Besitzergreifung

Dieser Artikel oder Abschnitt bedarf einer Überarbeitung: Quelle aus dem Jahr 1909, siehe Diskussion
Hilf mit, ihn zu verbessern, und entferne anschließend diese Markierung.

Besitzergreifung (Erste Form) geschieht z. B. an Landstrecken entweder als völkerrechtliche Begründung der Gebietshoheit oder als kriegerische Maßregel. Der Anfang muss mit der Aufrichtung einer obrigkeitlichen Gewalt gemacht werden.
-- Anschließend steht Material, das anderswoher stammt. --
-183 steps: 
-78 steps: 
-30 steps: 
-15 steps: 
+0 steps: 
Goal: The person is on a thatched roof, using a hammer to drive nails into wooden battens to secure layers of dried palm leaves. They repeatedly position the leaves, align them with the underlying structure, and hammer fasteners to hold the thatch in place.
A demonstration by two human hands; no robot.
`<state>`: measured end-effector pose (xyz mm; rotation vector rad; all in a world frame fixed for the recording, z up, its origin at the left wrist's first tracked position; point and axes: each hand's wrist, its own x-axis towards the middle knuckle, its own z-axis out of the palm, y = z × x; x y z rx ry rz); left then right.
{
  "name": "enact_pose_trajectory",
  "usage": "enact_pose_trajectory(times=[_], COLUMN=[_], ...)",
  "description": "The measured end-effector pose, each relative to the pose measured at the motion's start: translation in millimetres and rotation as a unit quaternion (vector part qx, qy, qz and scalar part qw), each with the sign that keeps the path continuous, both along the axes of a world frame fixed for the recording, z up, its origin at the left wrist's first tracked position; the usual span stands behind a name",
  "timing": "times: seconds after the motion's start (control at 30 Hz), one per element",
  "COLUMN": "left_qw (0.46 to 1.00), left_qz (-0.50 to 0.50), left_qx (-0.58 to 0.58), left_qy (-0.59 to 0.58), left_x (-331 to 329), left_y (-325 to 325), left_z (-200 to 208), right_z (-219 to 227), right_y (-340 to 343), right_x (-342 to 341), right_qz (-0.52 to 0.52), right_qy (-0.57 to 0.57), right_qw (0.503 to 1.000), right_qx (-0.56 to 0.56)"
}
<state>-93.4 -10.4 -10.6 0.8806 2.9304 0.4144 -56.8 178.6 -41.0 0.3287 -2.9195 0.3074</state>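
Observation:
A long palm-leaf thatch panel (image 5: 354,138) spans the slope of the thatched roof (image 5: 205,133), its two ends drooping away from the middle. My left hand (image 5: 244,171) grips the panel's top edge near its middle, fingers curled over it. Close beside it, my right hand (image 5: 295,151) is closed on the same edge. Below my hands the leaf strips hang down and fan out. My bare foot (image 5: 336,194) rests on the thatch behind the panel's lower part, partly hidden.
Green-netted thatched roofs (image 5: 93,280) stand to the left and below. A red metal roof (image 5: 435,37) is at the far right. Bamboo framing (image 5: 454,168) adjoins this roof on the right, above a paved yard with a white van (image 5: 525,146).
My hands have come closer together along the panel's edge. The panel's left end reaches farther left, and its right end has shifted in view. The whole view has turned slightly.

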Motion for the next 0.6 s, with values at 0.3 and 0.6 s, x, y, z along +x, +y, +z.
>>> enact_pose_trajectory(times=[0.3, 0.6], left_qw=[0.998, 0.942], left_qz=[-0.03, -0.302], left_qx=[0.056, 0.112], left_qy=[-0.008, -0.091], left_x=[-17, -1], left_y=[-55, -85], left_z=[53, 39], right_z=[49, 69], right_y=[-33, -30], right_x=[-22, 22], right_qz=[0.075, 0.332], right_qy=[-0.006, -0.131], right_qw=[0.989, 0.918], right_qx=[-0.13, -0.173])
Die Bewohner des durch Besitzergreifung erworbenen Gebietes werden ipso facto Angehörige des Staates, der die Besitzergreifung vollzieht.
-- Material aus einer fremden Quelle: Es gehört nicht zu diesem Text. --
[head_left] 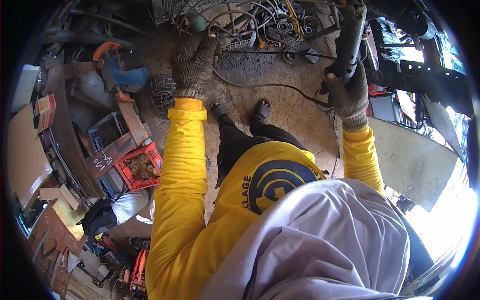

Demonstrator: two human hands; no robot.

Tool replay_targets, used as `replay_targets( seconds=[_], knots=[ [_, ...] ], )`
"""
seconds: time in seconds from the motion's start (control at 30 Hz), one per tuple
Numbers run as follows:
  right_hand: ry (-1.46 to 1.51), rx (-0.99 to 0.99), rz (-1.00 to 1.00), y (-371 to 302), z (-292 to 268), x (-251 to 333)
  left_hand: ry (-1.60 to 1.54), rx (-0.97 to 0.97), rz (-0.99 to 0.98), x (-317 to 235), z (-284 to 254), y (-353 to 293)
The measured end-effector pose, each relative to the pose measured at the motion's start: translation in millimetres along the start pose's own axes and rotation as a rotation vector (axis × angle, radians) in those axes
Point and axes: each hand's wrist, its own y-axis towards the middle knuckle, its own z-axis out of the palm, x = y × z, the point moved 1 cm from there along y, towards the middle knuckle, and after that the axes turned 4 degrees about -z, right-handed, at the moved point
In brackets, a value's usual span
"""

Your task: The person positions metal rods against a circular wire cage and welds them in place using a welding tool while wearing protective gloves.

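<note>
My left hand [194, 67], in a dirty knit glove, is closed at the edge of a frame of curved metal rods [235, 14]. Its fingers appear wrapped round a rod, though the grip is partly hidden. On the right, my gloved right hand [351, 95] grips the dark rear end of a long grey corded power tool [352, 37], which looks like an angle grinder. The tool points away from me, its working end out of clear sight. A dark cable [285, 86] runs from near my right hand leftward over the floor.
A white basket [239, 44] and metal parts lie beyond the rods. To the left are a blue bench tool [127, 76], a red crate [142, 167] of round metal pieces and a wire coil [162, 92]. A pale board [407, 157] leans at the right. My feet stand on stained concrete [295, 120].
</note>
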Motion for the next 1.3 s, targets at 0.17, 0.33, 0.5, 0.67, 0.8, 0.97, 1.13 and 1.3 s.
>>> replay_targets(
  seconds=[0.17, 0.33, 0.5, 0.67, 0.8, 0.97, 1.13, 1.3],
  knots=[
    [0.048, 0.0, 0.035, 1.8, 2.0, 0.6, 0.133, 0.03, 0.061, 18.6, -9.4, 14.6],
    [0.05, 0.027, 0.047, 3.7, 2.6, 0.6, -0.724, 0.246, -0.138, 42.0, -22.8, 26.9],
    [0.056, 0.026, 0.029, 3.0, 4.1, -1.6, -0.107, 0.027, 0.074, 22.1, -6.6, 14.1],
    [0.071, 0.039, 0.028, 4.9, 7.7, 2.0, -0.286, 0.056, -0.016, 36.2, -15.9, 22.1],
    [0.06, 0.035, 0.039, 5.8, 8.1, 0.0, 0.391, -0.045, 0.207, 19.4, -10.5, 14.2],
    [0.046, 0.043, 0.029, 7.2, 8.5, 2.4, 0.291, -0.055, 0.147, 15.0, -8.0, 11.9],
    [0.048, 0.038, 0.04, 8.0, 9.4, 0.3, 0.11, -0.034, 0.141, 22.3, -12.1, 17.2],
    [0.074, 0.045, 0.031, 6.7, 8.4, -4.2, 0.257, -0.055, 0.114, 11.4, -3.6, 9.0]
  ],
)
Bei der zweiten Form der Besitzergreifung (occupatio bellica) gelten die besetzten Landesteile als im Kriegszustand, wobei die Regierungsrechte an den Befehlshaber der Okkupationstruppen übergehen.
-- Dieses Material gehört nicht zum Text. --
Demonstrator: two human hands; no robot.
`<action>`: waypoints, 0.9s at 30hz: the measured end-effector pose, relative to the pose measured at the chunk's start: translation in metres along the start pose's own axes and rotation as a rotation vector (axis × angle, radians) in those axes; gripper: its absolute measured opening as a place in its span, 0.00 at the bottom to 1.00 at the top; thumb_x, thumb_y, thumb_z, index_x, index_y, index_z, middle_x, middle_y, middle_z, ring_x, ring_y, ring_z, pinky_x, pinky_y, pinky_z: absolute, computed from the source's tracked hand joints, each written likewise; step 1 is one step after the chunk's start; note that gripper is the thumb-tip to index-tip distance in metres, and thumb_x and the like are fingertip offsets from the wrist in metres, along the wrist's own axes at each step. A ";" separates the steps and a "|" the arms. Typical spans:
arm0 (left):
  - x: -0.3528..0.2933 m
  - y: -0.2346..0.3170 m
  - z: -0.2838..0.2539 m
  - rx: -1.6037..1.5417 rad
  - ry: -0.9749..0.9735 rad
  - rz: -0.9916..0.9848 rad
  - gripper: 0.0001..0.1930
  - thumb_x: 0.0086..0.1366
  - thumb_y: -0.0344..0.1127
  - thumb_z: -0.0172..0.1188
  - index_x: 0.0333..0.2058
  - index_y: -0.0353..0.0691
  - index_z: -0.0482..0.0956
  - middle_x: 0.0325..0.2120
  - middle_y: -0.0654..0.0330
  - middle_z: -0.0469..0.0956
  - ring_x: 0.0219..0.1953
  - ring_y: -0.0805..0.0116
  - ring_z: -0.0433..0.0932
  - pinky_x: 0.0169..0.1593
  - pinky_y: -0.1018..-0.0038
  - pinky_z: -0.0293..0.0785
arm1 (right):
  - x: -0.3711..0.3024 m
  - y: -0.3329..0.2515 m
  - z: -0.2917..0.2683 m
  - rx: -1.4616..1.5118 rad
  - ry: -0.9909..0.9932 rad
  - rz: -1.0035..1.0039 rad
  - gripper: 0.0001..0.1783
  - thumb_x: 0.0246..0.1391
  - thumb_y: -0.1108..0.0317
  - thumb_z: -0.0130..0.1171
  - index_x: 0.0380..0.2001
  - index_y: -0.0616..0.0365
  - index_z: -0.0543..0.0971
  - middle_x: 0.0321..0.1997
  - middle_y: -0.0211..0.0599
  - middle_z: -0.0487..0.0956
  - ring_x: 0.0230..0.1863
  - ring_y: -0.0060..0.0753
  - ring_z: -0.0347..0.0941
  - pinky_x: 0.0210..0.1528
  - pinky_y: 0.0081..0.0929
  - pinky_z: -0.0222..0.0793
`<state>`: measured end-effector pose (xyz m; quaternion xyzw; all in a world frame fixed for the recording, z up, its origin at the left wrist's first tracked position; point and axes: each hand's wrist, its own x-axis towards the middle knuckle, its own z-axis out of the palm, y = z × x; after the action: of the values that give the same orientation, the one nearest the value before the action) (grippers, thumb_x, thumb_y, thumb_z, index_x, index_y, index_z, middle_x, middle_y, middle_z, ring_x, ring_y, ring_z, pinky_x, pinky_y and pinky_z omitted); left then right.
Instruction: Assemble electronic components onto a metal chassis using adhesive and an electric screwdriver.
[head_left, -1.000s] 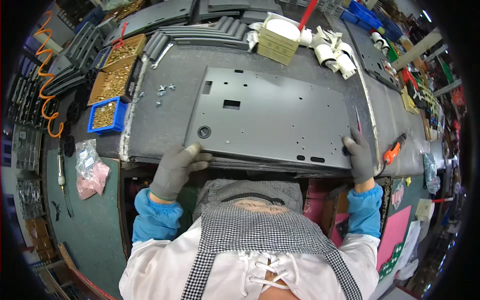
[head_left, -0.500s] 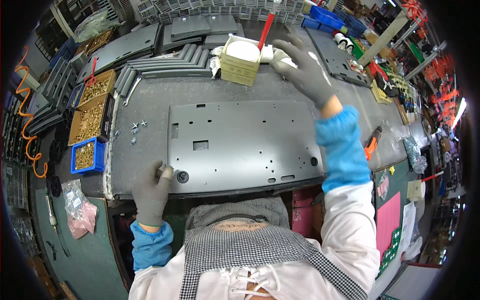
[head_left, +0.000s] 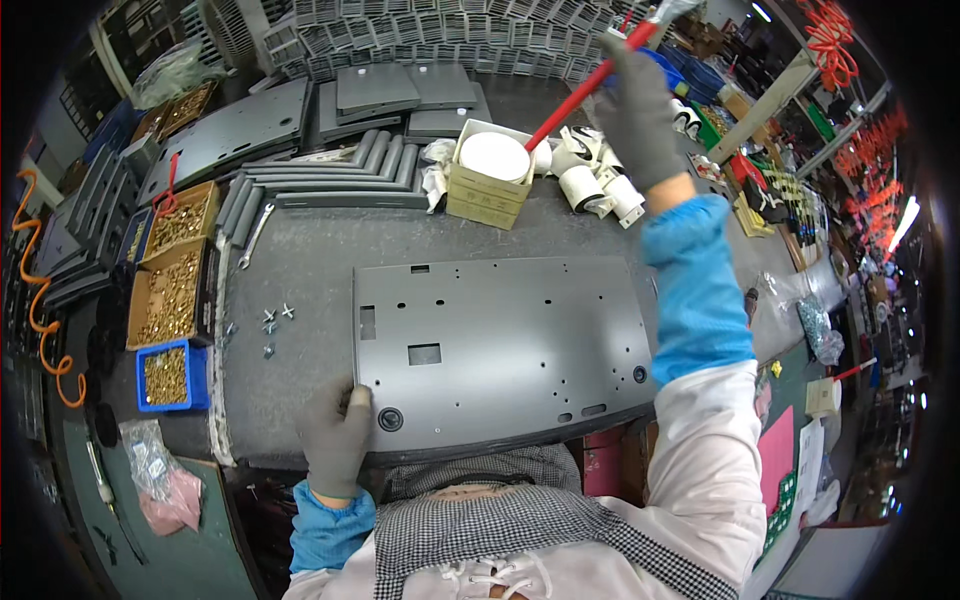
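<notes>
A flat grey metal panel (head_left: 500, 345) with holes and cutouts lies on the bench in front of me. My left hand (head_left: 336, 437), in a grey glove, is curled at the panel's near left corner, thumb against its edge. My right hand (head_left: 642, 115), also gloved, is raised beyond the panel's far right side. Its fingers are closed around a red-handled brush (head_left: 575, 101) with a pale tip uppermost. The brush slants right, its lower end at a box with a round white top (head_left: 486, 205). Exactly how the fingers wrap the handle is partly hidden.
White casters (head_left: 590, 188) lie right of the box. Grey bent tubes (head_left: 345, 200) and a wrench (head_left: 255, 238) lie farther back left. Small metal screws (head_left: 270, 325) are scattered left of the panel, near a blue bin of brass fittings (head_left: 172, 402). Stacked panels (head_left: 375, 90) stand behind.
My right hand has gone farther up and right, and its fingers have closed on the brush, which now leans right. My left hand stays at the panel's corner; the whole view has shifted.
</notes>
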<state>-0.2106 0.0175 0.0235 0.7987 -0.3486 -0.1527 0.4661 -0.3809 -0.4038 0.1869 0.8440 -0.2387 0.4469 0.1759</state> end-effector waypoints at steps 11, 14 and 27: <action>0.014 0.000 0.013 -0.018 -0.014 -0.003 0.15 0.62 0.26 0.59 0.48 0.32 0.80 0.28 0.51 0.83 0.30 0.64 0.82 0.35 0.68 0.77 | -0.017 -0.045 -0.030 0.716 -0.332 0.117 0.15 0.60 0.61 0.61 0.40 0.63 0.84 0.25 0.36 0.82 0.31 0.24 0.80 0.32 0.24 0.73; 0.012 -0.006 0.016 -0.062 0.038 0.094 0.15 0.62 0.26 0.59 0.48 0.33 0.81 0.31 0.49 0.84 0.32 0.62 0.84 0.37 0.67 0.78 | -0.021 -0.040 0.011 0.662 -0.447 0.256 0.14 0.59 0.57 0.61 0.36 0.57 0.86 0.24 0.37 0.82 0.28 0.32 0.80 0.37 0.32 0.74; -0.001 -0.028 0.013 -0.013 0.060 0.079 0.14 0.64 0.33 0.61 0.47 0.33 0.81 0.36 0.45 0.83 0.38 0.52 0.84 0.44 0.61 0.78 | -0.041 -0.058 0.048 0.031 -0.552 -0.513 0.10 0.42 0.64 0.66 0.33 0.43 0.84 0.32 0.29 0.80 0.45 0.38 0.77 0.62 0.46 0.61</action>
<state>-0.2077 0.0190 -0.0070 0.7856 -0.3647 -0.1125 0.4869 -0.3364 -0.3702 0.1216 0.9676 -0.0512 0.1479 0.1983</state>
Besitzergreifung kann zur völkerrechtlichen Gebietsabtretung führen. Dazu bedarf es einer Abtretung der Gebietshoheit durch den Vorbesitzer.

Occupatio im Zivilrecht

Auch im Zivilrecht gibt es den Begriff der Besitzergreifung oder occupatio. Mit dieser kann an herrenlosen Sachen durch die Ergreifung in Kombination mit dem Erwerbswillen Eigentum erworben werden.